Workers Sue Smithfield Foods, Allege Conditions Put Them At Risk For COVID-19
Smithfield Foods, one of the biggest meat producers in the country, is operating its plant in Milan, Mo., "in a manner that contributies" to the spread of the coronavirus, according to a federal lawsuit filed Thursday in Kansas City.
The suit, brought by a plant worker identified as Jane Doe and by a nonprofit that advocates for plant workers, accuses Smithfield of failing to provide workers with sufficient protective equipment; forcing them to work shoulder to shoulder; giving them insufficient opportunities to wash their hands; discouraging them from taking sick leave; and failing to implement a plan for testing and contact tracing.
"Put simply, workers, their family members, and many others who live in Milan and in the broader community may die – all because Smithfield refused to change its practices in the face of this pandemic," the suit states.
The lawsuit says that "Smithfield is so unwilling to acknowledge its responsibilities to its workers and the communities where it operates that it recently blamed 'certain cultures' for the spread of the disease in its South Dakota plant ..."
Smithfield's South Dakota plant, which handles 5% of U.S. pork production, has become a coronavirus hot spot, with 783 workers testing positive for the virus so far and two of them dying. The first worker there tested positive for the virus on March 24, but the plant was not closed until April 14.
Smithfield also shut down its plants in Martin City, Mo., and Cudahy, Wis., last week because they rely on raw materials from the South Dakota plant, according to a Smithfield press release.
Another giant meat processor, Cargill Foods, recently confirmed that workers at its Marshall, Mo., facility had tested positive for COVID-19, the disease caused by the coronavirus. Cargill declined to say how many individuals had tested positive but said all staff who came in contact with them were being quarantined for 14 days. The plant, which employs some 620 people, remains open.

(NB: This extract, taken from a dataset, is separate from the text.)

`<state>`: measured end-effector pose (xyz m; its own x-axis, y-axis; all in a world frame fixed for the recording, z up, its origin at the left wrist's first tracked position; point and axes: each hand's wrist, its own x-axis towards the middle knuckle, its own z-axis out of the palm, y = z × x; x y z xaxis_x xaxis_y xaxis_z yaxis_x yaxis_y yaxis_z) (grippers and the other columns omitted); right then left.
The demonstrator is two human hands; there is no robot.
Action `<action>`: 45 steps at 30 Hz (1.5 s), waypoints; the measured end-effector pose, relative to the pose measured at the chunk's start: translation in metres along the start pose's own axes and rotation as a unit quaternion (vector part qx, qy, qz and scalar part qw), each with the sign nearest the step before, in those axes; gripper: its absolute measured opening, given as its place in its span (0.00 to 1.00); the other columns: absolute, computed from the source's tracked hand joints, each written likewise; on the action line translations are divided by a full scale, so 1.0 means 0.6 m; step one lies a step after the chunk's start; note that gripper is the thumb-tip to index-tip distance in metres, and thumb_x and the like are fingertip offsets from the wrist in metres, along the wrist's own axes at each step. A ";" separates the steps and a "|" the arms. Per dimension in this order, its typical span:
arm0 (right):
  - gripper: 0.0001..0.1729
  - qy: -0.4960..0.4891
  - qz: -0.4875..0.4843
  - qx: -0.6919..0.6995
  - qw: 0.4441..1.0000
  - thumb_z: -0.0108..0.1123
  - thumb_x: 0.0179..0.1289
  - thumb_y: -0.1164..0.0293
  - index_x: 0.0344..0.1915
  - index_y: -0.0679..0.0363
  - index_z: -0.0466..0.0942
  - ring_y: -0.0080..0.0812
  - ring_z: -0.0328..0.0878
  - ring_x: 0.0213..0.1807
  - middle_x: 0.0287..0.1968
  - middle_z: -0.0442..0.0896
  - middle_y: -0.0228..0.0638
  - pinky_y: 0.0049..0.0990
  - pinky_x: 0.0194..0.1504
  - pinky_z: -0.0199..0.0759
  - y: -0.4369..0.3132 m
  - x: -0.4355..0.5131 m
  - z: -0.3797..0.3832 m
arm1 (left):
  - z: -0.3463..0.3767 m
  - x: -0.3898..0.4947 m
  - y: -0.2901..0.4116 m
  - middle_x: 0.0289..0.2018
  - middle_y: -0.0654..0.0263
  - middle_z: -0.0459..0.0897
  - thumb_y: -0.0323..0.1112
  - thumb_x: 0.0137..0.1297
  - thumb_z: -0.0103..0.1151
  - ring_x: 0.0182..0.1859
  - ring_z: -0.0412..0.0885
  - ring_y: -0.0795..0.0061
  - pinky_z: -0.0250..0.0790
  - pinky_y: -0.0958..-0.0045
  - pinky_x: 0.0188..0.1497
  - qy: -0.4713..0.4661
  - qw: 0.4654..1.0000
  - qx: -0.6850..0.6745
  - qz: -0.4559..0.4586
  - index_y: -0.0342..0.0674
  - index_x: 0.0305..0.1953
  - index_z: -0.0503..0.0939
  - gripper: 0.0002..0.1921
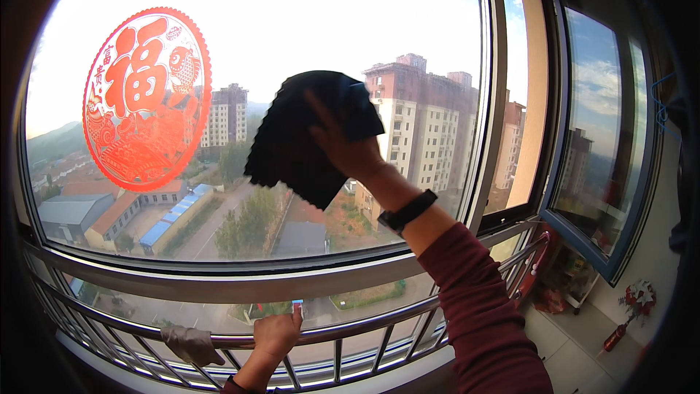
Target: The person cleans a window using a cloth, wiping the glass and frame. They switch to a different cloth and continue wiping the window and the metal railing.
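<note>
A black cloth [298, 137] with zigzag-cut edges lies spread against the large window pane [306, 27]. My right hand [347, 150] presses it there, with the index finger stretched out over the fabric; a black band circles that wrist. Lower down, my left hand [277, 334] grips the shiny metal railing [355, 332] below the window, its thumb pointing up. Left of this hand, a greyish-brown cloth [191, 343] hangs over the same rail.
A round red paper-cut decoration [147, 98] bearing writing is on the pane's left part. At the right, a hinged window sash [596, 131] stands swung inward. Beneath it are a small shelf unit [579, 284] and a red vase [615, 337] with artificial flowers [640, 296].
</note>
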<state>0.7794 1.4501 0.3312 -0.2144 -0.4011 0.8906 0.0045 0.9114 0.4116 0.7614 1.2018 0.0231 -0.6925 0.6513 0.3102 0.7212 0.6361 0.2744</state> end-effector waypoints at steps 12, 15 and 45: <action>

In a statement, Keira Lombardo, executive vice president of corporate affairs and compliance for Smithfield Foods, said the company does not comment on pending litigation but then said: "The health and safety of our employees is our top priority at all times. The allegations contained in the complaint are without factual or legal merit and include claims previously made against the company that have been investigated and determined to be unfounded. We look forward to aggressively defending the company in court."
The lawsuit doesn't seek money damages. Rather, it asks for an injunction to force Smithfield to comply with Centers for Disease Control and public health guidelines.
David Muraskin, a lawyer for the plaintiffs, said he was not aware of any other lawsuits seeking changes in production processes at plants, rather than monetary damages.
"All we want, all we are asking for is for it to aggressively defend its workers," Muraskin said. "If they do that our claims go away."
Muraskin said his legal advocacy group, Public Justice, served Smithfield Friday morning, and plans to file other similar suits going forward.
The plaintiff identified as Jane Doe works on the "cut floor" cutting pig meat for up to 11 hours a day, according to the suit. It says she's using a pseudonym because she fears retaliation for speaking out against Smithfield.
Doe says in the suit that she's aware of at least eight co-workers who have had to stay home after displaying COVID-19 symptoms.
Sullivan County, where the plant is located, has yet to report any confirmed cases of COVID-19, but the county health department says it doesn't know how many people have been tested.
The other plaintiff, the Rural Workers Community Alliance, is a small nonprofit that advocates for workers in northern Missouri, including employees at the Milan plant. Its single staff member, Axel Fuentes, lives in Kirksville — as do many plant workers — and Fuentes says in the suit that he fears for the health and safety of his family because his job brings him in close contact with plant workers.
Before the suit was filed, Fuentes said workers told him that they saw people working with COVID-19 symptoms because they feared losing their jobs.
"Workers are still being assigned negative points when they do not attend work, which eventually can end in the termination of the employment," Fuentes said.
Under a stay-at-home order issued by the Missouri health department on April 3, meat processing facilities are allowed to remain open but are supposed to observe CDC and other public health guidelines to protect their workers.
The lawsuit, however, says that Smithfield has failed to satisfy even minimum public health guidelines. For example, it says it wasn't until April 16 that any worker at the plant reported receiving a mask. And as of April 20, most of them were getting just one simple surgical mask from Smithfield every week and could get a new one only if the first one broke, according to the suit.
It also alleges that, in an effort to process as much meat as possible "as cheaply as possible," workers are forced to stand so closely together "that they are literally touching."
More than 150 of America's largest meat processing plants operate in counties where the rate of coronavirus infection is already among the nation's highest, according to an investigation by USA Today and the Midwest Center for Investigative Reporting.
"These facilities represent more than 1 in 3 of the nation's biggest beef, pork and poultry processing plants," the news outlets reported. "Rates of infection around these plants are higher than those of 75% of other U.S. counties, the analysis found."